> **RECORDS FOR THIS EXERCISE**
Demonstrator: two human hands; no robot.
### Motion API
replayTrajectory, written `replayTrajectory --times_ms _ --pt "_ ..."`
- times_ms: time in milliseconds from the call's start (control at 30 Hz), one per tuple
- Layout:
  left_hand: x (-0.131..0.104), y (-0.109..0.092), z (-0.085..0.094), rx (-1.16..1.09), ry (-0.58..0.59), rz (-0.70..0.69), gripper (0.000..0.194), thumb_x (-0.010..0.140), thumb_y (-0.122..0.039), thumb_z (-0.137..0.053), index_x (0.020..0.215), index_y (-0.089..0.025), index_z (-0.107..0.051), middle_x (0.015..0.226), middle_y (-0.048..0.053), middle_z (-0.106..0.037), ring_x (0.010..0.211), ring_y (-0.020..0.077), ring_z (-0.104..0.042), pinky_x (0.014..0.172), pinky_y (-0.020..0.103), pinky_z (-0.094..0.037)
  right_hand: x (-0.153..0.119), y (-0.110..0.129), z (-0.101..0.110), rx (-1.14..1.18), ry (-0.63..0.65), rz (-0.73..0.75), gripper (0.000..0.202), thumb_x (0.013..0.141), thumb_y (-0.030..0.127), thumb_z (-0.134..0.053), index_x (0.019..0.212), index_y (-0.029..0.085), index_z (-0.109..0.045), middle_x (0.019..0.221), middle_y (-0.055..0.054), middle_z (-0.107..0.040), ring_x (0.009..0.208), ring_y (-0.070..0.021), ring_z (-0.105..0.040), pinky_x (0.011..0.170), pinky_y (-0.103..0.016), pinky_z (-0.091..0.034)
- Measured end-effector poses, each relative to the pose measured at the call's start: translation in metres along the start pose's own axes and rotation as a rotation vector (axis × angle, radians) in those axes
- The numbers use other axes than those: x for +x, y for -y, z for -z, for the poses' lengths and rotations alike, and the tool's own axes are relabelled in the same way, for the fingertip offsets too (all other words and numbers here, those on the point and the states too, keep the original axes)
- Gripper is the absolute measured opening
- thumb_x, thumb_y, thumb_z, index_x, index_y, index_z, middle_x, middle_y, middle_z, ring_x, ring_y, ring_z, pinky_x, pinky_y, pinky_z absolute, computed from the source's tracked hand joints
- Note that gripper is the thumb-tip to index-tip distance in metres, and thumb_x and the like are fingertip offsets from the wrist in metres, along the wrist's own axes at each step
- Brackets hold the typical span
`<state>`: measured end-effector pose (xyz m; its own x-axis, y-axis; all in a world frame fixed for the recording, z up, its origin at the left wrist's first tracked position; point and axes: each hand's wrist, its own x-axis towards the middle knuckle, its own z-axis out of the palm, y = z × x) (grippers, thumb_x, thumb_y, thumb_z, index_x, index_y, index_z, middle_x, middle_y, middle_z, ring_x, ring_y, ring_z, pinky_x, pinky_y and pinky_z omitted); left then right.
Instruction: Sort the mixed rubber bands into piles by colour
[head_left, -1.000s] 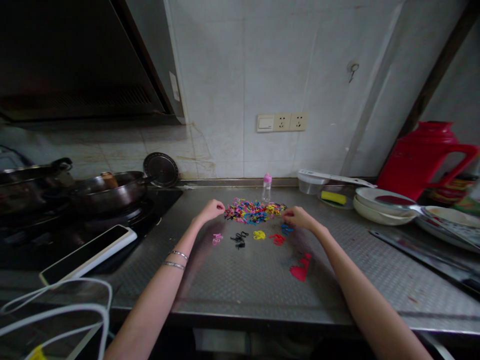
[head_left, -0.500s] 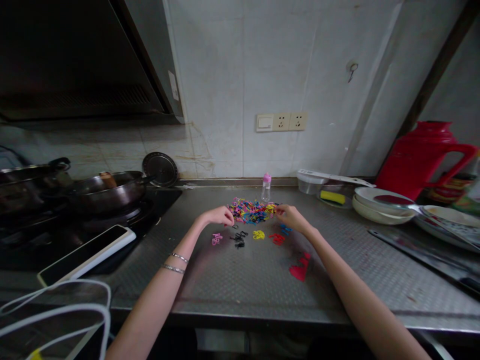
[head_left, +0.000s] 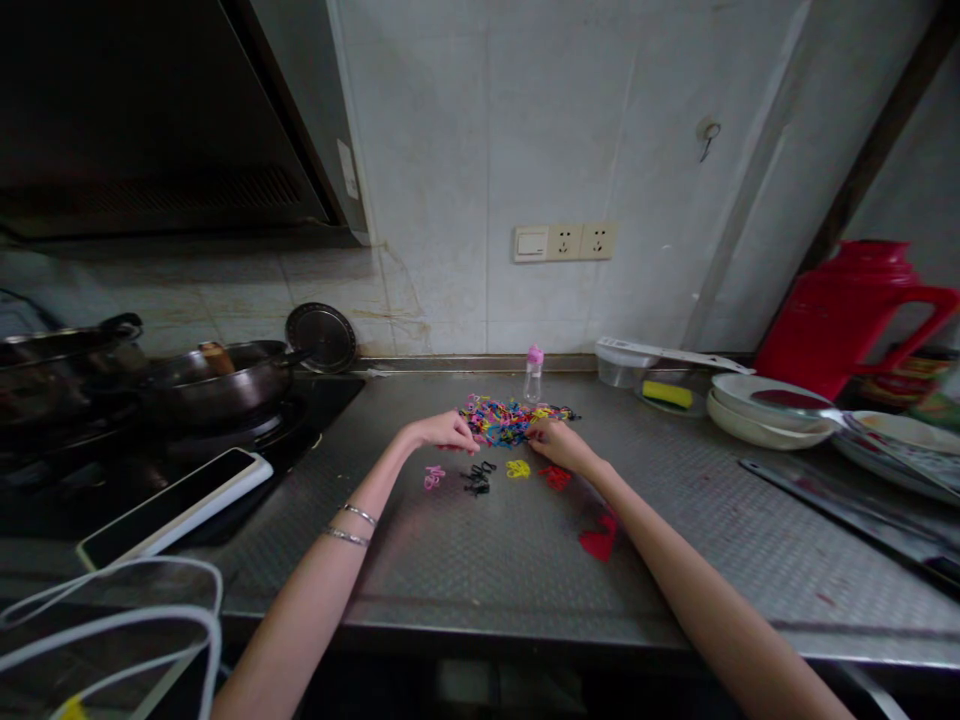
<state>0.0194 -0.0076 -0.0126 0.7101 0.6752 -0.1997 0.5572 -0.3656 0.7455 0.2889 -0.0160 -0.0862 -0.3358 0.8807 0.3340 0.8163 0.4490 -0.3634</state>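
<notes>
A pile of small coloured rubber bands [head_left: 496, 416] lies on the metal counter. My left hand [head_left: 450, 432] is at the pile's left front, fingers closed together and pointing right; anything between the fingertips is too small to make out. At the pile's right front, my right hand [head_left: 561, 445] has its fingers bent in a pinch against the bands, contents hidden. Nearer me sit small separate groups: pink bands [head_left: 433, 477], black bands [head_left: 478, 477], yellow bands [head_left: 517, 468] and red bands [head_left: 554, 478]. My right hand and wrist hide the spot behind the red group.
Behind the pile stands a small clear bottle [head_left: 533, 375] with a pink cap. A red heart-shaped piece [head_left: 598, 540] lies by my right forearm. Bowls [head_left: 765, 415], a knife [head_left: 840, 510] and a red thermos [head_left: 840, 320] are right; a pan [head_left: 217, 390] and a white-edged device [head_left: 176, 505] left.
My right hand has moved left along the pile's front, now covering the blue group. My left hand has shifted slightly right, and the loose black band by its fingertips no longer shows.
</notes>
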Motion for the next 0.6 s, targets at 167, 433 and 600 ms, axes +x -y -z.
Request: replayTrajectory --times_ms 167,433,600 --pt "0.005 0.012 0.004 -0.022 -0.141 -0.054 0.038 0.063 -0.048 -0.061 0.069 -0.011 -0.067 0.043 -0.004 -0.041 0.04 0.0049 -0.03 0.039 0.02 -0.019 0.0 0.005 -0.001 -0.033 -0.021 -0.015 0.021 0.075 0.018 -0.05 0.09 0.019 -0.064 0.092 -0.005 -0.065 0.086 -0.0165 -0.058 0.075 -0.024 -0.042" --pt "0.002 0.009 0.005 -0.059 -0.254 -0.025 0.041 0.064 -0.051 -0.059 0.064 -0.011 -0.064 0.044 -0.004 -0.042 0.041 0.005 -0.031 0.039 0.02 -0.019 0.001 0.003 0.004 0.071 -0.049 -0.032 0.025 0.071 0.015 -0.049 0.089 0.018 -0.066 0.085 -0.005 -0.066 0.078 -0.0155 -0.058 0.072 -0.024 -0.042" --pt "0.002 0.011 0.004 -0.105 -0.325 -0.01 0.042 0.064 -0.052 -0.059 0.062 -0.011 -0.062 0.044 -0.004 -0.042 0.04 0.0046 -0.032 0.038 0.019 -0.019 0.002 0.006 0.011 0.231 -0.121 -0.03 0.027 0.07 0.017 -0.046 0.089 0.013 -0.065 0.072 -0.003 -0.063 0.066 -0.0134 -0.055 0.066 -0.024 -0.042"
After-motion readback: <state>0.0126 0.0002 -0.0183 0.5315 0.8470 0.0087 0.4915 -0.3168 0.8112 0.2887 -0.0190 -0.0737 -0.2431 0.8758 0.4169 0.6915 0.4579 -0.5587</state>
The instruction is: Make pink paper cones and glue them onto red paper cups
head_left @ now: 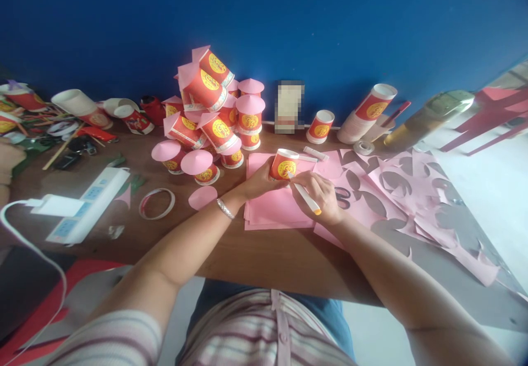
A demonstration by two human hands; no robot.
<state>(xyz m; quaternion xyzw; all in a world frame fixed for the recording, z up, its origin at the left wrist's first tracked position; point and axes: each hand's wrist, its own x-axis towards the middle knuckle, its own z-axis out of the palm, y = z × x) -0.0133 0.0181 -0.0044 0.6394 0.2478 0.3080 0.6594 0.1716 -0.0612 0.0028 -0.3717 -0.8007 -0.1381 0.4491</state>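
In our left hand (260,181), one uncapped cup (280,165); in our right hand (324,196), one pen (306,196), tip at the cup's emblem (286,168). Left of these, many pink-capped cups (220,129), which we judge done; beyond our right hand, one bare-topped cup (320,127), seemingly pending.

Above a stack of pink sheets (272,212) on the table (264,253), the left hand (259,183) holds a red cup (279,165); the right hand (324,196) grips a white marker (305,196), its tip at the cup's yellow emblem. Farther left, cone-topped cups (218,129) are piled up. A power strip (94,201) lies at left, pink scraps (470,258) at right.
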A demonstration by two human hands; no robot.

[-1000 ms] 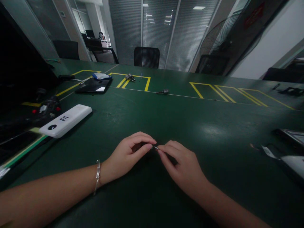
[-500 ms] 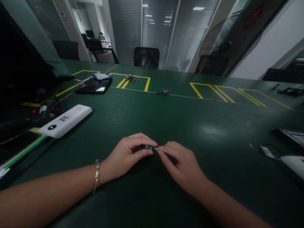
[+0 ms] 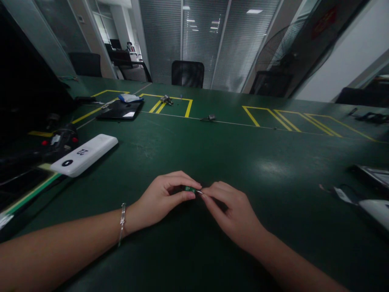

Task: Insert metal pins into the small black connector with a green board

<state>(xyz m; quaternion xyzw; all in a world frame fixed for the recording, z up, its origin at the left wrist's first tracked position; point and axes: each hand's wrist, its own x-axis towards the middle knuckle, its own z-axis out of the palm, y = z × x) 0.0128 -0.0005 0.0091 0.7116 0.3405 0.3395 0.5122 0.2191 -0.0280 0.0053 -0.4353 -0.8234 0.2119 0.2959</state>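
Note:
My left hand, a bracelet on its wrist, pinches a small green circuit board between thumb and fingers. Pale markings show on the board's face, while its ends are partly covered by the fingertips. My right hand is closed, thumb against forefinger, on a thin silvery piece that reaches toward the board's right end. Whether this piece is joined to the board or only touches it, I cannot tell. Both hands are close together above the green table.
On the left lie a white power bank marked 22 and a black device with red buttons. Farther back are a dark tablet, metal parts and a small grey motor-like piece. A white device sits at right.
Both hands keep nearly the same place and grip. The green board appears slightly tilted compared with before, and the left wrist has shifted a little.

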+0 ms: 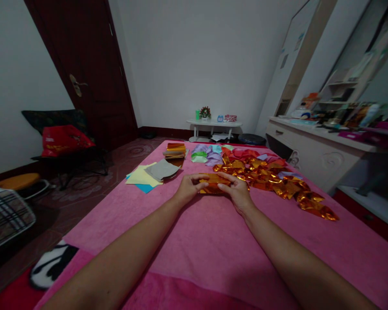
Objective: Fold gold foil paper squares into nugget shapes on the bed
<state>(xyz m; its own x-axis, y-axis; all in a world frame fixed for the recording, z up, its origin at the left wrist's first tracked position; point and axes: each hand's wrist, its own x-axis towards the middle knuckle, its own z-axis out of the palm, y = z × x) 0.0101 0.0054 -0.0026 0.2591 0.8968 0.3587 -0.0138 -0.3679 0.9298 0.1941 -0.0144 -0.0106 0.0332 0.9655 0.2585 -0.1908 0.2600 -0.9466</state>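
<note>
A shiny orange-gold foil sheet (214, 184), partly folded, lies between my two hands over the pink cloth. My left hand (192, 187) pinches its left end between thumb and fingers. On the other side, my right hand (235, 189) grips the right end, thumb in front and fingers behind. Just beyond and to the right spreads a pile of folded gold foil pieces (271, 178). Behind it are red folded pieces (244, 153), with purple, green and light blue ones (199, 157) to their left.
Yellow, grey and blue sheets (145, 175) lie left on the pink-covered surface (194, 241), near a gold foil stack (175, 148). A white table (213, 123) stands by the wall; a cluttered dresser (317, 142) is at right, a chair with a red bag (64, 140) at left.
</note>
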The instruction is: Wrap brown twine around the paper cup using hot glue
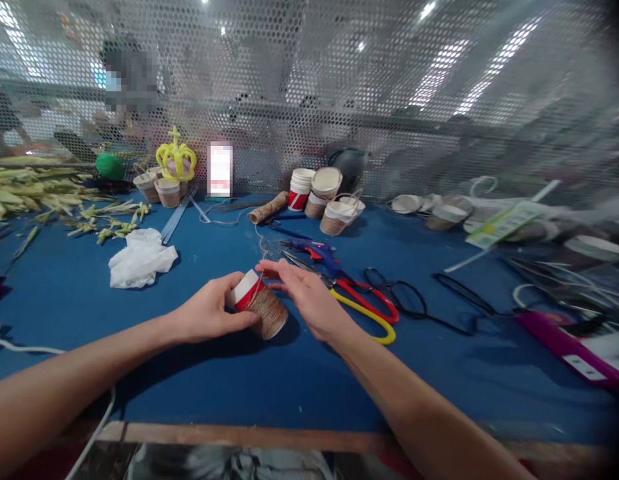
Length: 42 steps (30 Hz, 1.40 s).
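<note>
My left hand [216, 308] is wrapped round a small paper cup [269, 312], tilted on its side just above the blue tabletop. Brown twine coils cover much of the cup; a red and white band shows bare toward the left. At the cup's upper edge, my right hand [304, 293] has its fingers closed by the loose twine [262, 247], which runs up toward a twine roll [268, 208]. The right fingertips are partly hidden. Right of that hand lie scissors [369, 303] with red and yellow handles, and a blue glue gun [312, 253].
A crumpled white tissue [142, 259] lies to the left, near plant husks [24, 187]. Along the back stand stacked cups [300, 189], twine-wrapped cups [336, 217], a lit phone [220, 169] and a perforated metal screen [269, 80]. Black cords and a purple power strip [574, 350] occupy the right.
</note>
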Available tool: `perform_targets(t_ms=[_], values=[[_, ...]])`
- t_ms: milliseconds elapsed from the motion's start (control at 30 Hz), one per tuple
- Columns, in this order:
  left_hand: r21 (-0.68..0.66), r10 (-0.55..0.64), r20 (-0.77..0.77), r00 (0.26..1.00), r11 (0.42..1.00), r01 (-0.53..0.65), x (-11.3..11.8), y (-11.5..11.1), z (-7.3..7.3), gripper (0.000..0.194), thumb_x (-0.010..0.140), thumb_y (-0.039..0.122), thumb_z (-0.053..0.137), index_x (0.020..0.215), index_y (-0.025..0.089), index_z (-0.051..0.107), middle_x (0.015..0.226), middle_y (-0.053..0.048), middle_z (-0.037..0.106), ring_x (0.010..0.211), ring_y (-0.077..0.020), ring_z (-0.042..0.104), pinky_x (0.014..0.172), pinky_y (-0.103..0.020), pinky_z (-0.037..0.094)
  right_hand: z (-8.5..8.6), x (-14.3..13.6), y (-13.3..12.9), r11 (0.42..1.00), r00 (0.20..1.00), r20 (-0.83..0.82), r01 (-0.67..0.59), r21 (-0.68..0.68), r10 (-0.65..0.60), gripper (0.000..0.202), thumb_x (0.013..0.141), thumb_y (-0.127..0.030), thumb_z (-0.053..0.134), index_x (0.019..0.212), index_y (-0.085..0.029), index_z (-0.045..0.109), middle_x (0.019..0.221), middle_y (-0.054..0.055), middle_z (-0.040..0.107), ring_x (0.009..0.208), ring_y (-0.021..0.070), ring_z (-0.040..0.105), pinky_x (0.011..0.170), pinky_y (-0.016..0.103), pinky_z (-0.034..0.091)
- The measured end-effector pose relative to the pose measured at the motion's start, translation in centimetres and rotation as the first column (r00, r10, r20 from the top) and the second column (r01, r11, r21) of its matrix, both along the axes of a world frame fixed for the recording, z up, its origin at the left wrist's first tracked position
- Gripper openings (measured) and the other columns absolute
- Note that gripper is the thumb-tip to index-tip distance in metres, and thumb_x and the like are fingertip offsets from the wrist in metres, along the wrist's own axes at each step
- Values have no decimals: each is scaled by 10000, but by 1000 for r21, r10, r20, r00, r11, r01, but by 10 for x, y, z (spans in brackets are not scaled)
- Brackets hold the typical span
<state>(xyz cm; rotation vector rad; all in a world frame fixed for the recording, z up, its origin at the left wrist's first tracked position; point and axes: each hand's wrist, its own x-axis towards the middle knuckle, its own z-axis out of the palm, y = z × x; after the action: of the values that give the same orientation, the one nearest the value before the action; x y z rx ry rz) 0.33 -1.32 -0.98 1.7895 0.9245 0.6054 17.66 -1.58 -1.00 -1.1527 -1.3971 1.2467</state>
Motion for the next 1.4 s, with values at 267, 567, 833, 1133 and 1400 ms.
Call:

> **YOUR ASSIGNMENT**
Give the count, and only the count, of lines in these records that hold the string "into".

> **TASK RESULT**
3